• Your instructions:
Copy each line of the records below that has "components" in it.

• Material supplied:
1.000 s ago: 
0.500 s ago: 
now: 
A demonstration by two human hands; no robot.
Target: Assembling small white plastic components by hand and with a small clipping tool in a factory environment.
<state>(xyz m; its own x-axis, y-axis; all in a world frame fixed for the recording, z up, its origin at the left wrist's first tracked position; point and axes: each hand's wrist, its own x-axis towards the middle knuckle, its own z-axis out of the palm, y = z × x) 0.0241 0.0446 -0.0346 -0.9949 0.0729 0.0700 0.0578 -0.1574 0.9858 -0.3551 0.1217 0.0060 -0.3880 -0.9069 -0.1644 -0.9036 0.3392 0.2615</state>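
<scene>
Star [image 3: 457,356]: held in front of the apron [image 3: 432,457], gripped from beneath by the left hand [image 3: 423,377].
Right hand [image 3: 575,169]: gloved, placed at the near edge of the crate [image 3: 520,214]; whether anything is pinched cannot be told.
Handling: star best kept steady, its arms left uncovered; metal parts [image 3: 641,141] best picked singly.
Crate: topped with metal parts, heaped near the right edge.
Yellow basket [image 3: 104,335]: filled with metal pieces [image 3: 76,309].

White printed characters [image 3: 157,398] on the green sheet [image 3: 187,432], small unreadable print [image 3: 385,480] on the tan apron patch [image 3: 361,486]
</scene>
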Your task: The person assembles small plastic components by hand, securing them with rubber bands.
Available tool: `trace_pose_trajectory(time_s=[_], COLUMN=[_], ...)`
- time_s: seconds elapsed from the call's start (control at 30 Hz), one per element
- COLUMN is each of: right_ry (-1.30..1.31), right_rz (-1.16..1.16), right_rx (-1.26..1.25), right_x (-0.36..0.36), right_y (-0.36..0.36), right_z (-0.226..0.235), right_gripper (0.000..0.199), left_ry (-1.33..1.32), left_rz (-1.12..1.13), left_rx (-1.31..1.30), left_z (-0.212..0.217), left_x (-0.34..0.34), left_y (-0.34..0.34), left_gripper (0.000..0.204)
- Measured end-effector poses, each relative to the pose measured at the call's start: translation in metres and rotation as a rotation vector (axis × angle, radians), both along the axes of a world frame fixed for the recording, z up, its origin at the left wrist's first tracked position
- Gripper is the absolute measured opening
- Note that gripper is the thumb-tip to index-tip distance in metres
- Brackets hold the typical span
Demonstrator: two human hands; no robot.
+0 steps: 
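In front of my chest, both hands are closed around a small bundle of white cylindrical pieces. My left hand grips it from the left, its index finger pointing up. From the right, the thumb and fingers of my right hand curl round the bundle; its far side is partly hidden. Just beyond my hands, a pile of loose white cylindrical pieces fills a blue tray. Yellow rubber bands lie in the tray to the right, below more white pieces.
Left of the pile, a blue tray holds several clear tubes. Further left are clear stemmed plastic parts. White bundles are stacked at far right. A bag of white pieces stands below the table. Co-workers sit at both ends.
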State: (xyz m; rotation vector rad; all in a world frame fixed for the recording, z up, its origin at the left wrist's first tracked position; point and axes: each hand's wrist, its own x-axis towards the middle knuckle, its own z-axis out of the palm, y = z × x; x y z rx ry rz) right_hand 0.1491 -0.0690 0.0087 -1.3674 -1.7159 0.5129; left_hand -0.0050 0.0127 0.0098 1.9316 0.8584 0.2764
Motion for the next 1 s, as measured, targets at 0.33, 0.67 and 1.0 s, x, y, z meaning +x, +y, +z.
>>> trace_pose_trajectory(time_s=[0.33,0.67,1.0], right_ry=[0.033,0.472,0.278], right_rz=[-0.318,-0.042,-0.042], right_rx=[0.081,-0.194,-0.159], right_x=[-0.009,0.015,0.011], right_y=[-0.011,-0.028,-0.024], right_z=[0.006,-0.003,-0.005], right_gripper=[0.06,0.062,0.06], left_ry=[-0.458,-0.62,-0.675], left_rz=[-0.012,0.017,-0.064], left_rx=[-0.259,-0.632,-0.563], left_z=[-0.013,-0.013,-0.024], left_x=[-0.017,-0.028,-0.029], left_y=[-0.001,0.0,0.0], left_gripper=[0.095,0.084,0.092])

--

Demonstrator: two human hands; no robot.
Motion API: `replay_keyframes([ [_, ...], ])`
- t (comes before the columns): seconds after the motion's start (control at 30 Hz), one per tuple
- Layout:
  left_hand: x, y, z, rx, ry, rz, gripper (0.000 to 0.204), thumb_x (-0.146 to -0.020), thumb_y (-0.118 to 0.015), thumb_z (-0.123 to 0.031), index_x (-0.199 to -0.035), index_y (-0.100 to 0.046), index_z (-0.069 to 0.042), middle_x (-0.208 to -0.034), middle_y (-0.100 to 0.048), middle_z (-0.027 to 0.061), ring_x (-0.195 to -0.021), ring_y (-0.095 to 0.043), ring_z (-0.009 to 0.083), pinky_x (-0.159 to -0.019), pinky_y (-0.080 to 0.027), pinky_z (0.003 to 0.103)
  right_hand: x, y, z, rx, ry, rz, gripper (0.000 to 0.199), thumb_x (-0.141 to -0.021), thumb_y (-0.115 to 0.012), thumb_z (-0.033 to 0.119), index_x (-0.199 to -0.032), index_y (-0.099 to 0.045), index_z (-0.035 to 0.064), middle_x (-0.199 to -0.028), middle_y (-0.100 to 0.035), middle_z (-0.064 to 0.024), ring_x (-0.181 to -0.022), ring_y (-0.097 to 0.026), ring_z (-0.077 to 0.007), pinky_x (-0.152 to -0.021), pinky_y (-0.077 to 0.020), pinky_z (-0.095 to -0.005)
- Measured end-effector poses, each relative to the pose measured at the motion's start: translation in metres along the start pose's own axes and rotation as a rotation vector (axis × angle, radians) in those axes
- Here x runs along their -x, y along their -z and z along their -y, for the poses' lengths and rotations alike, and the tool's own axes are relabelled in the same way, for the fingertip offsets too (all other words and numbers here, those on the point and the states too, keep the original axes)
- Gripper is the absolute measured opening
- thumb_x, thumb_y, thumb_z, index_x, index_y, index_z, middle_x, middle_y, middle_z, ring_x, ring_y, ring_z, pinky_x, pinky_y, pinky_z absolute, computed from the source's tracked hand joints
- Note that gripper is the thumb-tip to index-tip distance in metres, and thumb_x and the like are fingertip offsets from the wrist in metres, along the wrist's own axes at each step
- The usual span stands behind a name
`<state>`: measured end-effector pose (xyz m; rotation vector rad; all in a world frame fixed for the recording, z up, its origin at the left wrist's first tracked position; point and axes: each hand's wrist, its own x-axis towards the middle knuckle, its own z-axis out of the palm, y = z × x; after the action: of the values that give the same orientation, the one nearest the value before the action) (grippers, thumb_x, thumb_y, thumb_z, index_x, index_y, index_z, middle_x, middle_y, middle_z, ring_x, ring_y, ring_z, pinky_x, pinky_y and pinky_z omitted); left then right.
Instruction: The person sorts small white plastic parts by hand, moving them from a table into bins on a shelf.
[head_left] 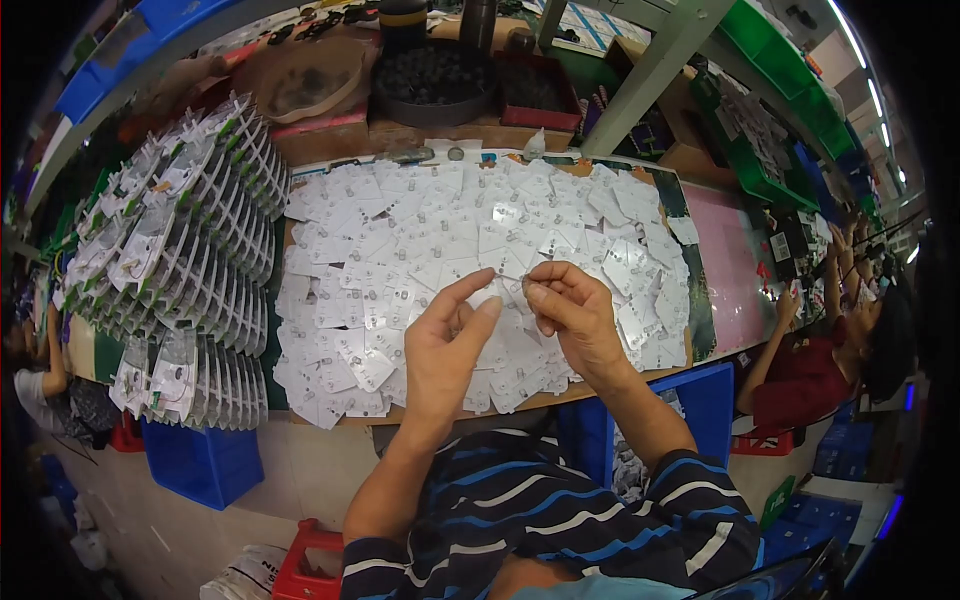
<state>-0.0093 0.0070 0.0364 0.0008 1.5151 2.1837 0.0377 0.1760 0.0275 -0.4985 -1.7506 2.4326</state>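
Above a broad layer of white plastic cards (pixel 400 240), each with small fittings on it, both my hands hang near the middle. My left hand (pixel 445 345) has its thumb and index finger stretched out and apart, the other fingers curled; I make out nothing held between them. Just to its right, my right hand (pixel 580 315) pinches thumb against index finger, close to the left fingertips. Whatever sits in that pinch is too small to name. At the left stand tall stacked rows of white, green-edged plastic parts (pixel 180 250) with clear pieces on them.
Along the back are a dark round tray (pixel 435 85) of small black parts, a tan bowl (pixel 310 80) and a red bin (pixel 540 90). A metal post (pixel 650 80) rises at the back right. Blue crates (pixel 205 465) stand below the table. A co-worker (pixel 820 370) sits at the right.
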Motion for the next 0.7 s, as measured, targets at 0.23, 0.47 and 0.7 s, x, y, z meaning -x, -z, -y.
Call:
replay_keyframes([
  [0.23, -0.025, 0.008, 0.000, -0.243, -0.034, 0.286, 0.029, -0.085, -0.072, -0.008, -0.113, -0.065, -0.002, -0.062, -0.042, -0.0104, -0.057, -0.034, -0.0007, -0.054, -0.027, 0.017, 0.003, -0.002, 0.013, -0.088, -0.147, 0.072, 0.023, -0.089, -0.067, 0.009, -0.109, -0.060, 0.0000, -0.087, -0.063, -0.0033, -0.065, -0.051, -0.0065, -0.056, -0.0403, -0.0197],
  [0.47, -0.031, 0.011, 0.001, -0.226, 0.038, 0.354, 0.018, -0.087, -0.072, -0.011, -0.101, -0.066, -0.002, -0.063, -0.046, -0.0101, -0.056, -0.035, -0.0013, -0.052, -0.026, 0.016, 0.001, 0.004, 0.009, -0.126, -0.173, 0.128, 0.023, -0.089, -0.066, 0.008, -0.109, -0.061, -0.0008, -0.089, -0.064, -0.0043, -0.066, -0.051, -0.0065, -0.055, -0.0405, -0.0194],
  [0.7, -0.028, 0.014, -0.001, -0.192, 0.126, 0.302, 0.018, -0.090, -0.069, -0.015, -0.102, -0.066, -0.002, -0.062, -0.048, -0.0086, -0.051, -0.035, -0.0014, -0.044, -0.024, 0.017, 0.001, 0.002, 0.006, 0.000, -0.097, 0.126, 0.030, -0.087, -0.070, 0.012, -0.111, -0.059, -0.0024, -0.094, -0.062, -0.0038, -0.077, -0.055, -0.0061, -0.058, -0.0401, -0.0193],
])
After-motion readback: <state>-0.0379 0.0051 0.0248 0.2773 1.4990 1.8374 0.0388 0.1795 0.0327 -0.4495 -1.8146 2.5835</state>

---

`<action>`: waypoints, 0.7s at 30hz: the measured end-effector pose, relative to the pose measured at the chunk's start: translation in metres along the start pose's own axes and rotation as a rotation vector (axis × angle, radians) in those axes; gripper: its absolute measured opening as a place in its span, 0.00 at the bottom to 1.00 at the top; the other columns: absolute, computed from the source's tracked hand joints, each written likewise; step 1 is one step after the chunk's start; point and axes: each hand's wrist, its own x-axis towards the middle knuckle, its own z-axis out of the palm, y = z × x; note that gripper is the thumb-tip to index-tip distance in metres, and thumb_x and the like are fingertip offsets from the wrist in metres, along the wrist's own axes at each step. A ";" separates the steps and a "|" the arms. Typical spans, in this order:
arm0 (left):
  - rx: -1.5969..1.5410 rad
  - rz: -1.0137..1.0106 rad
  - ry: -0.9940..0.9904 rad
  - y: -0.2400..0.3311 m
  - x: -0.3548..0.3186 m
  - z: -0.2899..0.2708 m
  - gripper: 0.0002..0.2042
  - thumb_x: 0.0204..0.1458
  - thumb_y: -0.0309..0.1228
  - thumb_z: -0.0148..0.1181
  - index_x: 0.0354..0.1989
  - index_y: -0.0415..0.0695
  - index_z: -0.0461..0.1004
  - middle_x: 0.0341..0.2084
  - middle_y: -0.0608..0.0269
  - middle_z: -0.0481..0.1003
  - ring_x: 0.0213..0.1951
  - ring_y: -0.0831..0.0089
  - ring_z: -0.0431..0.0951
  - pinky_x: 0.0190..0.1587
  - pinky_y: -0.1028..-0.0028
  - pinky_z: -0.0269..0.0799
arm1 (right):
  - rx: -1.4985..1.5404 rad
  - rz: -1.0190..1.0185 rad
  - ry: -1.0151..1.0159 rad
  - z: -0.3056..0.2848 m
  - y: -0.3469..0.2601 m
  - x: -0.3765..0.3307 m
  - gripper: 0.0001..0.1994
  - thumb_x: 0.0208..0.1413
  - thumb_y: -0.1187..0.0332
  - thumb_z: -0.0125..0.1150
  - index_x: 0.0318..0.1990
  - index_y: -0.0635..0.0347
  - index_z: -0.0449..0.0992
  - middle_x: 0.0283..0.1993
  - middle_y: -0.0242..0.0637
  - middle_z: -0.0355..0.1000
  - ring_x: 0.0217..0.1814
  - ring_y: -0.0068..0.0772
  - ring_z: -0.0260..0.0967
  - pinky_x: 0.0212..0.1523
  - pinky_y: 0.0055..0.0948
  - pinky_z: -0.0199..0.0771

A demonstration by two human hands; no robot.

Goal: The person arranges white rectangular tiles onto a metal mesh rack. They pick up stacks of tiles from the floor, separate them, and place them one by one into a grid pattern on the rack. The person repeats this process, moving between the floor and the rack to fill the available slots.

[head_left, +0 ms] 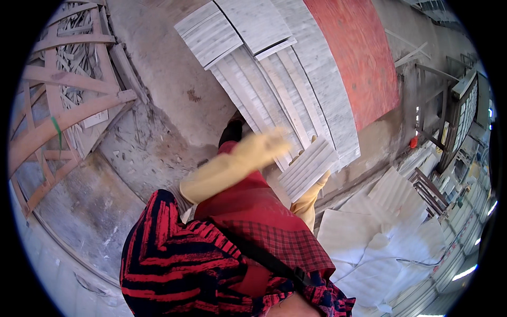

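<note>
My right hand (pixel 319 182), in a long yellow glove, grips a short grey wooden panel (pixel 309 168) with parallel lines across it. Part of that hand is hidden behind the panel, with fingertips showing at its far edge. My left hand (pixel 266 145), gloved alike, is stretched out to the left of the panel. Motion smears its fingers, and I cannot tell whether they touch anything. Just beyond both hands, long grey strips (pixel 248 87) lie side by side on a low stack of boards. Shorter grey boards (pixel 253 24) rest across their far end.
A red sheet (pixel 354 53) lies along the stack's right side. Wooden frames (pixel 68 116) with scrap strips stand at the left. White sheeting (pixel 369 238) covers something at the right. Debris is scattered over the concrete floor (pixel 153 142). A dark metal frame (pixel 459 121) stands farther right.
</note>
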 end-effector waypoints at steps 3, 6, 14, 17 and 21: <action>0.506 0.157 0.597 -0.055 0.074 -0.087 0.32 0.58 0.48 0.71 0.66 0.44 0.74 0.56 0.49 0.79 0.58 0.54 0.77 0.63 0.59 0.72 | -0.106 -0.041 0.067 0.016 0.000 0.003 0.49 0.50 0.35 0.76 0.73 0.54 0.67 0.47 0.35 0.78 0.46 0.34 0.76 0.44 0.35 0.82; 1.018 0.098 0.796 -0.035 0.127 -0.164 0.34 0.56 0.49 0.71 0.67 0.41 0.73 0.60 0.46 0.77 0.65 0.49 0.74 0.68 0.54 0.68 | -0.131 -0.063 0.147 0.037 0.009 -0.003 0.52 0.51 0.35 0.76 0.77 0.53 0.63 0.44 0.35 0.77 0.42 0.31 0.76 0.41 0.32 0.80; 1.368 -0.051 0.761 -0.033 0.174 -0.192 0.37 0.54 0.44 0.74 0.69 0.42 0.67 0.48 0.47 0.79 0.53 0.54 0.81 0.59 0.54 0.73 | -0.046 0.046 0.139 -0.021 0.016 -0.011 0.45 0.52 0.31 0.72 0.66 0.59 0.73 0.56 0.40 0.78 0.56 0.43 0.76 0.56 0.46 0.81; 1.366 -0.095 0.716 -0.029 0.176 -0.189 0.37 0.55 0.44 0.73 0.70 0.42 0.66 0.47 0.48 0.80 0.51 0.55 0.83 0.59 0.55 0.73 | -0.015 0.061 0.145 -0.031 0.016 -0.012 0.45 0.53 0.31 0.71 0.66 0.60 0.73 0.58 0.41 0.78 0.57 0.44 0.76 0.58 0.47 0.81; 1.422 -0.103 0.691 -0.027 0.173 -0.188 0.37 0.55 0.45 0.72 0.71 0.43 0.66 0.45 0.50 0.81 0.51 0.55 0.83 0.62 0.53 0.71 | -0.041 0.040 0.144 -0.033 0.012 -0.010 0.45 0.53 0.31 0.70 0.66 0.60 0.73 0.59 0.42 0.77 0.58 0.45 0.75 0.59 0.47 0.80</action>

• Expected answer:
Target: Assembling small white plastic components by hand and with a small clipping tool in a factory environment.
Your task: The person assembles small plastic components by hand, securing them with rubber bands.

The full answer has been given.